Leggendo le due dichiarazioni si può affermare che:

  1. La rivelazione di Nino Di Tullio è vera. Lo stesso Bonafede lo conferma quando dice che chiamò il dottor Di Matteo per la stima che aveva nei suoi confronti, parlandogli della possibilità di fargli ricoprire uno dei due ruoli, o capo del DAP o direttore degli Affari Penali, dicendogli che era sua intenzione farlo scegliere praticamente a lui.
  2. Bonafede ricoprì il ruolo del DAP prima ancora di aspettare che Di Matteo si pronunciasse, come dire che lo mise di fronte al fatto compiuto.
  3. L’affermazione di Bonafede (tra i due ruoli – DAP o Affari Penali – per me sarebbe stato molto più importante quello di direttore degli Affari penali perché era molto più di frontiera nella lotta alla mafia) è totalmente falsa perché Il DAP è un dipartimento apicale cioè posto al massimo livello dell’organizzazione del Ministero di Grazia e Giustizia, il Dipartimento Affari Penali non è più quello ricoperto da Falcone che operava alle dirette dipendenze del Ministro ma, nel tempo, è stato riposizionato organizzativamente al 4 livello sotto quello del ministro. Di più: il DAP gestisce decine di migliaia di persone, con un budget miliardario; l’altro, quello degli Affari Penali, quasi niente. Di più: la posizione sugli affari penali è ricoperta da altro magistrato che avrebbe dovuto essere convinto a spostarsi. Di più: il dipartimento affari penali opera in termini amministrativi e non è più dipartimento di frontiera nella lotta alla mafia. A questo proposito è intervenuta, come una barzelletta, una dichiarazione di un dirigente del M5S con la quale si tende a far credere che il Ministro Bonafede avrebbe avuto intenzione di riorganizzare i ministero per riportare il Dipartimento Affari Penali al ruolo ricoperto da Giovanni Falcone. Cosa che non emerge dalla dichiarazione di Bonafede.

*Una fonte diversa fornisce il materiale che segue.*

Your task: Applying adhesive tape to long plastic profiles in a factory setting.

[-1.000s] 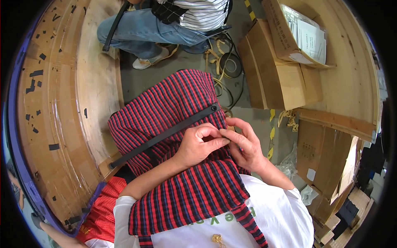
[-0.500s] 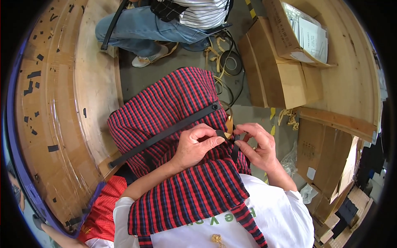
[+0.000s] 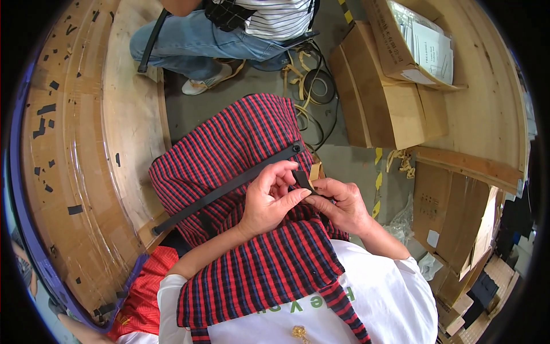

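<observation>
Over my lap, my left hand (image 3: 266, 200) pinches a small black strip (image 3: 301, 179) between thumb and fingers. Close against it, my right hand (image 3: 345, 207) has thumb and forefinger closed on the same strip's lower end. Beside the strip shows a tan, paper-like piece (image 3: 314, 171); whether it is joined to the strip I cannot tell. A long flat black bar (image 3: 229, 187) with a round hole near its far end lies slantwise across the red, black and blue striped apron (image 3: 229, 135), partly behind my left hand.
On the left stands a cardboard-covered worktable (image 3: 69, 155) dotted with black scraps. Ahead sits another person (image 3: 200, 40) in jeans. Cartons (image 3: 372, 97) and an open box of papers (image 3: 427, 49) are at right. Black tape coils (image 3: 318, 86) and tan strips lie on the floor.
My right hand has moved left and closed in on the black strip, next to my left fingertips. The strip now stands more upright. The other person's arm has come further into view.
</observation>
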The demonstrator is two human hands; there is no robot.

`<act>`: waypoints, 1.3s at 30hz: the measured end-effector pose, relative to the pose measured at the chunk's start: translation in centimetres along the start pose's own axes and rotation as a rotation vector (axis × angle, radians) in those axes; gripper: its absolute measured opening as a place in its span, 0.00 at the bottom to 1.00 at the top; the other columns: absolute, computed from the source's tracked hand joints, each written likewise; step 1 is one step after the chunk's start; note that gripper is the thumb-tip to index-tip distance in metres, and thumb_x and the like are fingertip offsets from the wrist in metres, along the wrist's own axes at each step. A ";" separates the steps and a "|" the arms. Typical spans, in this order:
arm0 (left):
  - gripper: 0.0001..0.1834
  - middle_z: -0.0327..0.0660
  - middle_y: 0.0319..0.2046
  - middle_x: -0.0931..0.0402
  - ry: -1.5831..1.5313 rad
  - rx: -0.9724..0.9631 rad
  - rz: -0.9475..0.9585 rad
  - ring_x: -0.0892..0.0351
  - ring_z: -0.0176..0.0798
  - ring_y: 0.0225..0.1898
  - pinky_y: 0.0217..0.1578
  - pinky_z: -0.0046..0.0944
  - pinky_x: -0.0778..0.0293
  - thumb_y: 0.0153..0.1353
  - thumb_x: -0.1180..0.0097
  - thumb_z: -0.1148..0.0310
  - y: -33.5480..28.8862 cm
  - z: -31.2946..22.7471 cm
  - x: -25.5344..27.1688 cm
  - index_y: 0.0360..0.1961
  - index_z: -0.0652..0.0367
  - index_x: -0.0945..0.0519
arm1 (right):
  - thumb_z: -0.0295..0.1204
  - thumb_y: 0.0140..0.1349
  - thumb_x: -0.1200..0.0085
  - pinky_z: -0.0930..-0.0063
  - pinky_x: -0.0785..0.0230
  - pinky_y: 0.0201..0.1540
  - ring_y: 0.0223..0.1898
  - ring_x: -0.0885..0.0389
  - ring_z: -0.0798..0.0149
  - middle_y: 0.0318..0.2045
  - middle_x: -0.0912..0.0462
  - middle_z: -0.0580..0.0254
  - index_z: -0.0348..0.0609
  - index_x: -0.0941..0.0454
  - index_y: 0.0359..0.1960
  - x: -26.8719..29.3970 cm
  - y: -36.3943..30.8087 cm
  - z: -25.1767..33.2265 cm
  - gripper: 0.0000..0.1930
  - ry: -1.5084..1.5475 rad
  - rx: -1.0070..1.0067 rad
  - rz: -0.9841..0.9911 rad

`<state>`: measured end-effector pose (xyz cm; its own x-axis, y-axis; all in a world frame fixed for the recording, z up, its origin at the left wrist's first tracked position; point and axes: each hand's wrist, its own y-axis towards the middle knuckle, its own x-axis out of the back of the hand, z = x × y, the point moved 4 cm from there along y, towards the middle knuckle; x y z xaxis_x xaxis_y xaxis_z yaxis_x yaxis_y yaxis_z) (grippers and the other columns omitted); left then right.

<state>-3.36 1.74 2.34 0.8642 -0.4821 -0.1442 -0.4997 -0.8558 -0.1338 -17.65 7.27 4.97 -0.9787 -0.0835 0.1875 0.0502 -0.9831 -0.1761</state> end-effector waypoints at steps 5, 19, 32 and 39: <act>0.10 0.33 0.29 0.30 0.189 -0.261 0.057 0.35 0.22 0.21 0.21 0.23 0.36 0.48 0.37 0.72 0.1 -0.9 -0.1 0.33 0.59 0.21 | 0.22 0.54 0.45 0.80 0.32 0.28 0.26 0.25 0.76 0.24 0.20 0.60 0.35 0.25 0.39 0.4 -0.3 -0.6 0.10 -0.034 -0.132 0.036; 0.26 0.40 0.32 0.28 0.416 -0.025 -0.144 0.29 0.31 0.24 0.26 0.30 0.29 0.47 0.37 0.70 1.1 -1.3 1.2 0.49 0.59 0.29 | 0.29 0.61 0.52 0.83 0.30 0.27 0.24 0.25 0.77 0.21 0.23 0.65 0.33 0.26 0.33 0.7 -0.6 -3.3 0.09 0.263 -0.336 0.044; 0.12 0.40 0.31 0.26 0.882 -0.472 -0.077 0.25 0.39 0.33 0.34 0.35 0.28 0.43 0.37 0.73 4.5 1.5 0.7 0.31 0.62 0.21 | 0.31 0.61 0.52 0.86 0.33 0.20 0.20 0.25 0.74 0.21 0.22 0.62 0.36 0.27 0.31 -0.1 -0.4 -8.5 0.09 0.657 -0.543 -0.216; 0.09 0.38 0.29 0.25 0.861 -0.488 -0.084 0.26 0.37 0.30 0.31 0.34 0.28 0.43 0.38 0.75 5.0 1.5 0.5 0.29 0.62 0.20 | 0.32 0.61 0.51 0.86 0.34 0.19 0.19 0.26 0.75 0.21 0.22 0.63 0.37 0.27 0.31 0.0 -0.2 -8.8 0.10 0.626 -0.554 -0.210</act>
<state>-5.54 -2.49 0.10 0.7404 -0.2231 0.6341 -0.5230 -0.7838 0.3349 -19.41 8.88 -3.46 -0.8948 0.3562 -0.2693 -0.0889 -0.7331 -0.6743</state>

  4. Lascia perplessi l’ultima frase della dichiarazione di Bonafede: E a me sinceramente era sembrato che alla fine dell’incontro fossimo d’accordo”. Si può dire, sinceramente, che non si capisce come ci potesse essere accordo se Di Matteo esprime la sua disponibilità per il DAP e vede respingere la sua scelta.
  5. La firma di 686 atti per il 41bis non sono atti discrezionali ma semplicemente amministrativi, dovuti in applicazione della legge già in atto, voluta da Martelli nel 1992.

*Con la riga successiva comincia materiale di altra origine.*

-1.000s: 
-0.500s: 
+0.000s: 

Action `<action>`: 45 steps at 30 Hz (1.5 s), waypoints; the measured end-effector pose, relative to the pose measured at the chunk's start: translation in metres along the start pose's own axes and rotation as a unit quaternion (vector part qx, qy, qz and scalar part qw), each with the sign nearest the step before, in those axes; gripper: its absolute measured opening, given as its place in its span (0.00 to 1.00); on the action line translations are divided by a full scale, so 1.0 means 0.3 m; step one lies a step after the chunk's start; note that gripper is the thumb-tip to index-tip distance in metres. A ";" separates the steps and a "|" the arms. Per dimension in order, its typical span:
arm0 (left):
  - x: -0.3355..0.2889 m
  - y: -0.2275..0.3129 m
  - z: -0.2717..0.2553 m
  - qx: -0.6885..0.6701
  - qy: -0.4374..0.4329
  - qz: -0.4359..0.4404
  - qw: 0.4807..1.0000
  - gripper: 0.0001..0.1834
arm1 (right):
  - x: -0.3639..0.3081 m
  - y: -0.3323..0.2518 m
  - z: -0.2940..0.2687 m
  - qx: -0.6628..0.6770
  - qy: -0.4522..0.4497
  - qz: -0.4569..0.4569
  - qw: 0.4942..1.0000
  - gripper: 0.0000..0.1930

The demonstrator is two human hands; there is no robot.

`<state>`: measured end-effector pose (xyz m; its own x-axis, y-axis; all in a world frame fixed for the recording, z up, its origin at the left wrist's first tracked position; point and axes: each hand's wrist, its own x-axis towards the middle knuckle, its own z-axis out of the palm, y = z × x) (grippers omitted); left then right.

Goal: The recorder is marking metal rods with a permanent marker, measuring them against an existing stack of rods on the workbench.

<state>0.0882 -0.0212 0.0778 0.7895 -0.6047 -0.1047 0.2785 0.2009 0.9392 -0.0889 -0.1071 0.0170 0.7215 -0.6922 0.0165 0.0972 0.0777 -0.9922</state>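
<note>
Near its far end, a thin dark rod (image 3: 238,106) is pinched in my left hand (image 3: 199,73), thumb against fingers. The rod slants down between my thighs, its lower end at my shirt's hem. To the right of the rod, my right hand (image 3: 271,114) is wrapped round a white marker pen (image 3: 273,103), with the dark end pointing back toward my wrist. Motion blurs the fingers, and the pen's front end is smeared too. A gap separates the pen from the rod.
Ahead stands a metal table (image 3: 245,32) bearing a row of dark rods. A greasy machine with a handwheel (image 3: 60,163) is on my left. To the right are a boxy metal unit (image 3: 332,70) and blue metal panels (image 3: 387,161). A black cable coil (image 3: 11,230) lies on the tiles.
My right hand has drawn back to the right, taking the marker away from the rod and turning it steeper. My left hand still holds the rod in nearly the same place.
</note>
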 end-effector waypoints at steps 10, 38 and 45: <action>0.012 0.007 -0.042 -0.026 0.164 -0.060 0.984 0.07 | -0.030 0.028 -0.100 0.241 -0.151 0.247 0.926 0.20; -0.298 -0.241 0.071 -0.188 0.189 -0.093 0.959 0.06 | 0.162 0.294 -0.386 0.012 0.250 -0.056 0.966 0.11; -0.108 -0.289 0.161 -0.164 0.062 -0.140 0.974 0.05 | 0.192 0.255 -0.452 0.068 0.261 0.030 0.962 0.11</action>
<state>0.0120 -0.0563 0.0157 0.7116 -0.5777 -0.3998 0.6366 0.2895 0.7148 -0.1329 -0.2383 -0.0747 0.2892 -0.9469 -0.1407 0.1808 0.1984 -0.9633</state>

Per concludere: a) Bonafede si è comportato prendendo in giro Di Matteo quando ha offerto una scelta e poi, senza aspettare la decisione di Di Matteo, ha cambiato idea. È legittimo cambiare idea ma deve spiegare perché. La motivazione data finora non è accettabile perché ha un fondamento falso; b) al posto di Nino Di Matteo, Bonafede  scelse, due anni fa, il dr. Basentini. Oggi apprendiamo che, per leggerezza politica e negligenza del DAP, centinaia di mafiosi sono usciti dal carcere e mandati ai domiciliari, nei loro mandamenti. C’è voluta una trasmissione televisiva per venire aa conoscere questa indecenza. Non è stato Bonafede a provvedere prima che se ne accorgesse la stampa.